Published on November 17, 2020
drug testing kit for Oxycodone detection

Oxycodone is an opioid similar in effect and chemical structure to hydrocodone, codeine, or methadone, and is prescribed in various forms to treat moderate to severe pain. 

Oxycodone (often combined with acetaminophen) is widely used within the healthcare system, and widely misused in American communities due to the drug’s availability and a high potential for dependence and addiction.

Popular brand names for oxycodone pain-relief medications include Percocet, OxyContin, Roxicodone, and Roxicet. The medication is available in liquid, tablet, and capsule forms.

Oxycodone Detection Times

As the drug enters the system, the body works to break down the drug and filter it out via the kidneys and the urine. 

Oxycodone’s broken-down metabolites—namely noroxycodone, noroxymorphone, and oxymorphone—can be detected via drug testing using samples of urine, hair follicles, blood, and even saliva for differing periods of time long after the drug’s effects have worn off.

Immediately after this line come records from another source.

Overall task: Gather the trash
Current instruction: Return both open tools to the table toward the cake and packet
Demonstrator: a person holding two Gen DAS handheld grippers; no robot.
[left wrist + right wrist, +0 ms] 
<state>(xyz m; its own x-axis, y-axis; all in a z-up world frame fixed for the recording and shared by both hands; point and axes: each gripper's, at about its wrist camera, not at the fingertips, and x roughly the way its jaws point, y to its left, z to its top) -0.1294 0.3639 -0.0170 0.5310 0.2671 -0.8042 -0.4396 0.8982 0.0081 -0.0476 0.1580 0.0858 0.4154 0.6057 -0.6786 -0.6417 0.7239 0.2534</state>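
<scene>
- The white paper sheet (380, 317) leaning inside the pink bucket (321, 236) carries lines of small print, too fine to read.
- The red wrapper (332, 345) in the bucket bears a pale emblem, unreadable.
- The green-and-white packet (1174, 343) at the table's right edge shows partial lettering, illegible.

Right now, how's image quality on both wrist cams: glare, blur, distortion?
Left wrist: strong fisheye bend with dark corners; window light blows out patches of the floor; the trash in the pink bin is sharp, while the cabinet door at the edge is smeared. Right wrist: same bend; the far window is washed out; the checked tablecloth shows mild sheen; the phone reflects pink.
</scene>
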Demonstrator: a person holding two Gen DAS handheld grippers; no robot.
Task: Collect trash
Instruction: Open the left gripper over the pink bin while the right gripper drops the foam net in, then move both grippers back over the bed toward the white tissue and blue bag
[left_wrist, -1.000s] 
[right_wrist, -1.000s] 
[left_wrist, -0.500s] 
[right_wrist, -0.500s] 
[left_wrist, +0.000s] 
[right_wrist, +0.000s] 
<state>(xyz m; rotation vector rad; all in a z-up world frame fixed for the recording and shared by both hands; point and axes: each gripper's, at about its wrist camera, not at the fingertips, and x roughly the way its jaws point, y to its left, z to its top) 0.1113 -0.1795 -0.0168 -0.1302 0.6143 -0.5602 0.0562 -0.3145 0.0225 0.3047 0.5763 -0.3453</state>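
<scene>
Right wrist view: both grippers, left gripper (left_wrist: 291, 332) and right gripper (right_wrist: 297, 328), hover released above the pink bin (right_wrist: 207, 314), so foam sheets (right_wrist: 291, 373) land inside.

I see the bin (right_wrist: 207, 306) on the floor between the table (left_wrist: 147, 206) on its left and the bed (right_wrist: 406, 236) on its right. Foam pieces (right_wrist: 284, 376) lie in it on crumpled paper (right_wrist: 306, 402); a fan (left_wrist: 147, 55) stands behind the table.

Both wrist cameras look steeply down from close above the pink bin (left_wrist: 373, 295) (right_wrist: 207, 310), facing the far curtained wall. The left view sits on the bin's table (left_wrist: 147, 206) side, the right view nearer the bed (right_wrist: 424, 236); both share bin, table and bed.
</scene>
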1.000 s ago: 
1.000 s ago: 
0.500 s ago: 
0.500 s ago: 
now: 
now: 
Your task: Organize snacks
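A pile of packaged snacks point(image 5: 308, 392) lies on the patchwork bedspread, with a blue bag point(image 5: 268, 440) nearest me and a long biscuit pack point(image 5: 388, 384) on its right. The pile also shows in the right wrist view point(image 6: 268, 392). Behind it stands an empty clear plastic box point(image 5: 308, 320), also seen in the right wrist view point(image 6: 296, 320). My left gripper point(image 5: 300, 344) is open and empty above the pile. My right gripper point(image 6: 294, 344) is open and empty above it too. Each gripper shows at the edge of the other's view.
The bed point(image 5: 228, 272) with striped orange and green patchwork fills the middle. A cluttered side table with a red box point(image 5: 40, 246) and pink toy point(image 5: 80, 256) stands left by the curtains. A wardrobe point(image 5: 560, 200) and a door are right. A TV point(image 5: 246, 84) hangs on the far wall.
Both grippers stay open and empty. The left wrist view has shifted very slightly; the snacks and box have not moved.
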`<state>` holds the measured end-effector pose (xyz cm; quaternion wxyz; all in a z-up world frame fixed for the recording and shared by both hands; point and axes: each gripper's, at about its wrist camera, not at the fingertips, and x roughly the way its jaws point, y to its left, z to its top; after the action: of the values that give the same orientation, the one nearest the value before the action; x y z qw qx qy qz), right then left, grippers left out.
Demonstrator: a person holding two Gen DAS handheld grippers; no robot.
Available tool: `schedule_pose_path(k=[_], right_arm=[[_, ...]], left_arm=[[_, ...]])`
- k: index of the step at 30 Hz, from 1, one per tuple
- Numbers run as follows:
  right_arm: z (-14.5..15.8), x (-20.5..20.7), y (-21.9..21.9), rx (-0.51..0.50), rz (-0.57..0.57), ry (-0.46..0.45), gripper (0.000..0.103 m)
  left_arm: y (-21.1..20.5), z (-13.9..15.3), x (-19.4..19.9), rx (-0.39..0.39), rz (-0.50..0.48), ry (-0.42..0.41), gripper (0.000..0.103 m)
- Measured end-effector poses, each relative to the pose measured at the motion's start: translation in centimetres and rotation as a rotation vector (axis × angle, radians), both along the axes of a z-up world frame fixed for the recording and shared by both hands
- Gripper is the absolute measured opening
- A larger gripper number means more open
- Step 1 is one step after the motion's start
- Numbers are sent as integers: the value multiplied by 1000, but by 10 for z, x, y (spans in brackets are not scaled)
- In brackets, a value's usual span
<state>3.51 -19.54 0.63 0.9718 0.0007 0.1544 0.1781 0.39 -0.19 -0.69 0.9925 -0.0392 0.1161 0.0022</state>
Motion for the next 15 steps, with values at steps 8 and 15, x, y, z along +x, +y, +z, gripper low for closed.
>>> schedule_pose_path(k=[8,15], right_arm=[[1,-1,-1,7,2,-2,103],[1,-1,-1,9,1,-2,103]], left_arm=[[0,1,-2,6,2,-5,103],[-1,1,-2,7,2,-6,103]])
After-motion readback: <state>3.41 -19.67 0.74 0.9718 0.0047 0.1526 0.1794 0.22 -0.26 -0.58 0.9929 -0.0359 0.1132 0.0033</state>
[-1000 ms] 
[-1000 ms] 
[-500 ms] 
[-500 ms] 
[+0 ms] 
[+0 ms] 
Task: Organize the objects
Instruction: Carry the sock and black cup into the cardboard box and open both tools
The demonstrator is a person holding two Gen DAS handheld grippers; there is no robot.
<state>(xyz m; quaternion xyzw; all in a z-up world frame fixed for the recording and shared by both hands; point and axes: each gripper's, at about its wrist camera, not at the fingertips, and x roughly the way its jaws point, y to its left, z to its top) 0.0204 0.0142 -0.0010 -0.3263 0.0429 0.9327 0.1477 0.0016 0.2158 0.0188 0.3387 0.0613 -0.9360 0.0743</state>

If any metabolites are revealed by the drug test, the person has taken oxycodone at some point. 

General limits defining the detection window for oxycodone’s metabolites include:

  • blood tests: 1 Day
  • urine tests: 1-4 Days
  • saliva tests: 1-2 Days
  • hair tests: Up to 90 days

Oxycodone Half-Life

The half-life of oxycodone is between three to five hours. This is the amount of time it takes for one half of the remaining dose to be eliminated from the bloodstream. 

Around five half-life periods are required for the last dose of oxycodone to be more or less totally eliminated from the bloodstream, depending on the product taken and how quickly or slowly it releases its active ingredient:

  • Fast acting, immediate-release painkillers will be processed and affect the body quicker
  • Extended release products will be processed and affect the body slower

How Long Does It Take To Feel Oxycodone’s Effects?

When an individual takes oxycodone it stimulates opioid receptors inside the brain and nervous system, releasing dopamine and causing various effects throughout the body, ultimately blocking pain and producing feelings of pleasure and euphoria in high enough doses.

Generally, oxycodone’s effects on the body: 

  • can be felt within half an hour
  • will peak within an hour
  • will begin to wear off after anywhere from three to twelve hours depending on the dosage and how quickly the drug is released (quick vs. extended release medications)

Factors That Impact Oxycodone Elimination Times

Oxycodone elimination times vary based on how often the drug is used, the amount taken, age, metabolism, genetic makeup, body mass, and gender.

Some key factors include:

  • women tend to display lower blood plasma concentrations of oxycodone than men
  • younger people are better able to process the drug, eliminating it faster
  • individuals with slow metabolisms or liver/kidney damage may take longer to process the drug and have trouble eliminating it
  • heavy or frequent users will require more time to fully eliminate the drug from their systems

Oxycodone Addiction

Oxycodone, like other opiates, is classified as a Schedule II controlled substance. This means that it has a high potential for substance abuse, with non-prescription or long-term use of the drug leading to addiction and severe psychological and physical dependence.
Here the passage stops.